Mr. Mousa pays $450 per month for a space in a Brooklyn garage and commissary to store his cart and ingredients. He pays $30 a day to have the cart cleaned by a worker, and $65 a month to have it transported to and from Lower Manhattan by a driver.
The majority of cooking takes place in the 5-by-10 foot metal cart. A $2,000 generator powers an electric refrigerator. The flattop grill, fryer and flattop grill use a $25 propane tank every day. Commissary workers cook a $18 bag of Basmati rice.
In the colder months, the business might make $500 daily, Mr. Mousa said — a net loss, but enough to survive until the summer, when sales range from $700 to $1,400 a day. The most popular dish is chicken over rice, which accounts for two-thirds the revenue.
John Rennie Short is a professor emeritus from the University of Maryland in Baltimore County. He said that New York was the only major American city to enforce a limit on food vendor permits.

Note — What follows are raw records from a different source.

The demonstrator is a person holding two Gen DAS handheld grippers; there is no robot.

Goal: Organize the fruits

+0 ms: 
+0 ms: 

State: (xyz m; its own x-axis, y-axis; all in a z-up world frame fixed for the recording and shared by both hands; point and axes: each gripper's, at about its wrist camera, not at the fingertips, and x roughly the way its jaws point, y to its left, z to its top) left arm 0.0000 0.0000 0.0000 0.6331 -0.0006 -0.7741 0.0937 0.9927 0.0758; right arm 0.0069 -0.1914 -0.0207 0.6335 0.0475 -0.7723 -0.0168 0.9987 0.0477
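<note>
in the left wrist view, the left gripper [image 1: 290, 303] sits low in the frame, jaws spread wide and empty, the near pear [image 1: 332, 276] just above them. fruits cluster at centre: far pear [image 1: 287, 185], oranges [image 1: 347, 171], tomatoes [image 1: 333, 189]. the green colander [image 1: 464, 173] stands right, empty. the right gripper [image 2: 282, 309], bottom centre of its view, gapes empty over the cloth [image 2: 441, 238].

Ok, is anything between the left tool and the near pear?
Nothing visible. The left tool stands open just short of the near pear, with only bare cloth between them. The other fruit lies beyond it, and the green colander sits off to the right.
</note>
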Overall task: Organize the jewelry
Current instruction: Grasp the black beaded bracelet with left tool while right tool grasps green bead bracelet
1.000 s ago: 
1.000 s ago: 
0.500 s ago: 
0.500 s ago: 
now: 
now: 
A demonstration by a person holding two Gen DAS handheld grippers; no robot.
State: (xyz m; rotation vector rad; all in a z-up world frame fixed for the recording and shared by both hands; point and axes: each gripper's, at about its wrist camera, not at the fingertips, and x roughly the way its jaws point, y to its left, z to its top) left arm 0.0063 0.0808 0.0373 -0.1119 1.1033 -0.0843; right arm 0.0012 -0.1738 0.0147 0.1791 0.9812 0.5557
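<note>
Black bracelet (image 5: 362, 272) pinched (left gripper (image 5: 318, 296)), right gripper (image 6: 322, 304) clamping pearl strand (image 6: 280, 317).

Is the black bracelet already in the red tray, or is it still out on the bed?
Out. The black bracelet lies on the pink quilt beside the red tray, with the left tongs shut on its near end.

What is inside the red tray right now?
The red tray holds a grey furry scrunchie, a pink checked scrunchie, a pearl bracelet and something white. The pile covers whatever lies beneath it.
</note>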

But that could all change.
City Council members will be meeting in December. Introduced a Bill to increase the number of new permits issued annually — to 1,500 from 445 — and remove the cap after five years.
Mohamed Attia said that the changes would be transformational.
Opponents claim that removing the cap could lead to overcrowding, safety issues and other problems.
A spokeswoman for the mayor’s office said the city was reviewing the legislation.
Mr. Mousa lives in Jersey City with his wife and infant son. A valid permit could save him a lot of money. He also owns two carts in the area that use borrowed permits.
Perhaps enough savings to kick-start retirement. “In my 50s,” he said, “I’ll be fishing on a lake.”